I'm a case in point. While I'm still using a Windows machine for most of my writing, I'm serious thinking of "taking the leap" to only using my iPad simply to avoid the support headaches that are inevitable with Windows.

In short, the Surface is doomed because the entire concept behind it is flawed. Even plain Windows is getting so old and creaky that it's getting to be more a bother than its worth.

But the columnist misses (or at least never mentions) that the device he targets in the byline (Surface) is currently only being sold with Microsoft Corp.'s (MSFT) Windows RT (Surface Pro -- the x86 version -- isn't expected until next month).  And not a single piece of traditional Windows malware can run on Windows RT without recompilation, as it runs on a fundamentally different architecture/instruction set (ARM) versus past versions of Windows (x86).


Surface RT can't run traditional x86 malware.
 
In other words, the columnist's negative experience of getting his laptop penetrated by a "root kit" is drastically less likely to occur in Windows RT, particularly while it enjoys such a peachy (from a security perspective) low market share, compared to traditional Windows.
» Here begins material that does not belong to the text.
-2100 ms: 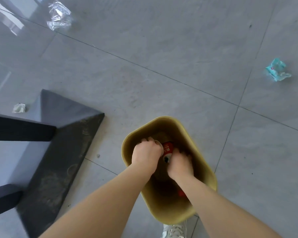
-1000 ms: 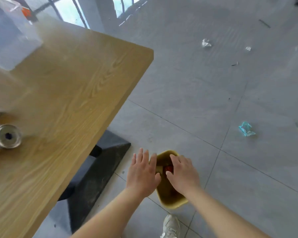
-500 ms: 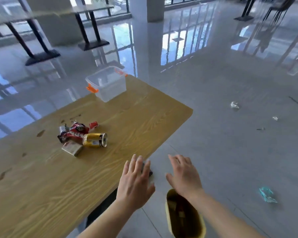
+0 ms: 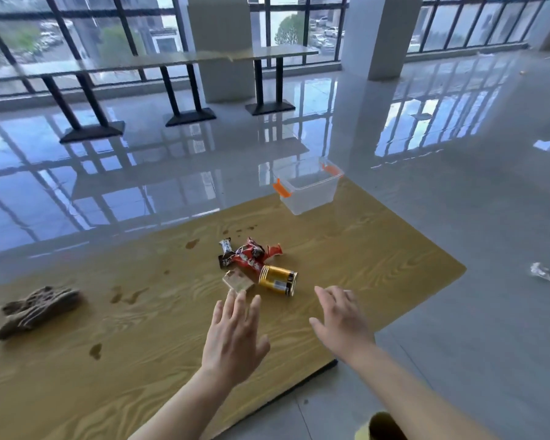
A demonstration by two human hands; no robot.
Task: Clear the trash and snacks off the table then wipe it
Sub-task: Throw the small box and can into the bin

Another thing the columnist seems to miss is that both Windows 8 and Windows RT Microsoft offer perhaps the biggest pro-security (but anti-openness) shift that has helped protect the iPad -- the switch to primarily using a "walled garden" model of software distribution.  In Windows 8 you primarily buy apps through Windows Store.  Microsoft verifies each of these apps and can yank any app at any time if it is later discovered to pose some sort of security risk.

Windows Store
Microsoft now uses a similar pro-security "walled garden" model as Apple, pushing certified-safe apps from the Windows Store. [Image Source: ZDNet]

Granted, Microsoft does practice a laissez-faire policy regarding Windows 7 legacy software (which won't run on Windows RT, but will generally run on Windows 8) and plug-in based distribution models, such as the Java-based Valve client.  In this regard it differs from Apple who strictly prohibits such freedoms. But increasingly from here on out users will be getting their apps from a single secure source -- Microsoft.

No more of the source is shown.